21 Yateley Road
By H T Buckland and E Haywood Farmer for Buckland himself who lived there until his death.
Edgbaston, Birmingham, B15 3JP

The house is a Grade I Arts & Crafts detached house and garden in a leafy Edgbaston street. It was designed as a family home by the architect H.T. Buckland in 1899 until sold by Buckland’s widow in 1951.
Buckland designed a cottage-like, white-painted rendered building, with a tall gable dividing a strongly hipped roof both at the front and back. While the roof at the front stops above the first-floor windows, that on the back drops almost to the level of the steeply sloping garden.
The front door, with its semi-circular head, is entered through a deep hood, decorated with strangely abstract symbols, which are said to be based on the signs of the zodiac. Most of the windows are simple timber casements but around the main front door they are leaded, and in two cases decorated with leaded light owls and Tudor roses.
Elsewhere in the house this play on Buckland and his wife’s name – Marigold – is continued in the plasterwork, and in the beaten copper chimney cowls where marigolds and Tudor roses are intertwined. The interior is remarkably intact.

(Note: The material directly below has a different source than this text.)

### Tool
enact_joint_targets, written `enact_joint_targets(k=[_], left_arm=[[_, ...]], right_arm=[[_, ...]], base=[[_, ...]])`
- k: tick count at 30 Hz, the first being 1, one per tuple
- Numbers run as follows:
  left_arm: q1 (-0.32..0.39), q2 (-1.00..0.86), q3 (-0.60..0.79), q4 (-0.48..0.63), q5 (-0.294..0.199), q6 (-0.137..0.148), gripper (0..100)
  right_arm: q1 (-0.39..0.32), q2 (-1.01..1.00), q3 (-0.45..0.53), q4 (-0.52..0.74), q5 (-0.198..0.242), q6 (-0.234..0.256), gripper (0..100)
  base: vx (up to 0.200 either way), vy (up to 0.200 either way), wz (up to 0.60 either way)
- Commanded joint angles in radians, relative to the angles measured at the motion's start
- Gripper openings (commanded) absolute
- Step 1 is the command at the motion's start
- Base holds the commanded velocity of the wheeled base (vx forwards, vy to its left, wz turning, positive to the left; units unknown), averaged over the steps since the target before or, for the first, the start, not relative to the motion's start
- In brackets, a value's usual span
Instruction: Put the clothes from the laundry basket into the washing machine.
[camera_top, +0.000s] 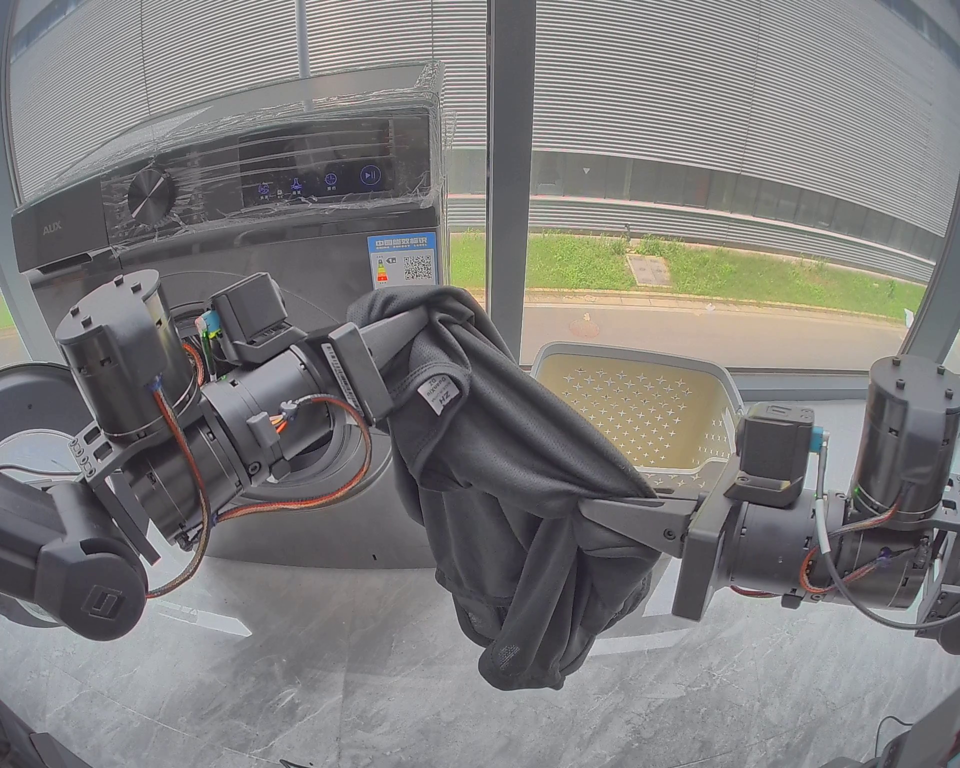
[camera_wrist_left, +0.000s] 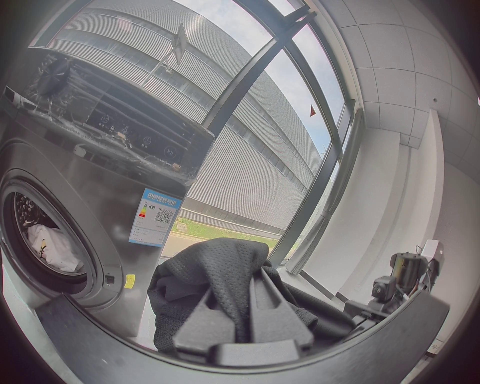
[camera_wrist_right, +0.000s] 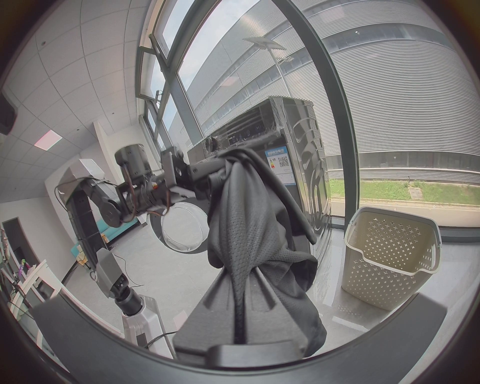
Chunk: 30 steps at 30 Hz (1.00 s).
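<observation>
Head view has both arms up in front of the washing machine (camera_top: 330, 250), and the dark grey garment (camera_top: 500, 470) is strung between them, clear of the floor. The left gripper (camera_top: 420, 320) is clamped tight on its upper fold, and the right gripper (camera_top: 600, 512) pinches the cloth lower down. The laundry basket (camera_top: 650, 405) sits behind, beside the machine. The door (camera_wrist_right: 185, 227) stands open, and a white garment (camera_wrist_left: 52, 247) lies in the drum (camera_wrist_left: 30, 212).
</observation>
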Motion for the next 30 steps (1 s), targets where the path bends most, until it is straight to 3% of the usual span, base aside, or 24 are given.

It is the only Birmingham Arts & Crafts house that is really well preserved, and for that reason it is one of only twenty-two buildings to be listed Grade I.
In his domestic work Buckland showed an originality that was much admired, helping to make Birmingham the centre for a magnificent group of provincial architects. Alan Crawford, distinguished authority on the Arts and Crafts period, confirms that Buckland “developed such a highly personal style of such quality in domestic work that he must rank with the best of his time”.
Buckland was born in Barmouth, Wales and educated at King Edward’s School, Birmingham and the school of architecture at Birmingham School of Art. He worked as architect to the School Board in 1901 and then served as architect to the City of Birmingham Education Committee. His buildings are among Birmingham’s most forward-looking of their time. He also sat on the Executive Council of The Birmingham Civic Society which devised many schemes for the improvement of Birmingham in the 1920s and 1930s.
Much of modern Birmingham owes its origins to the ideas put forward by Buckland and his partner Haywood.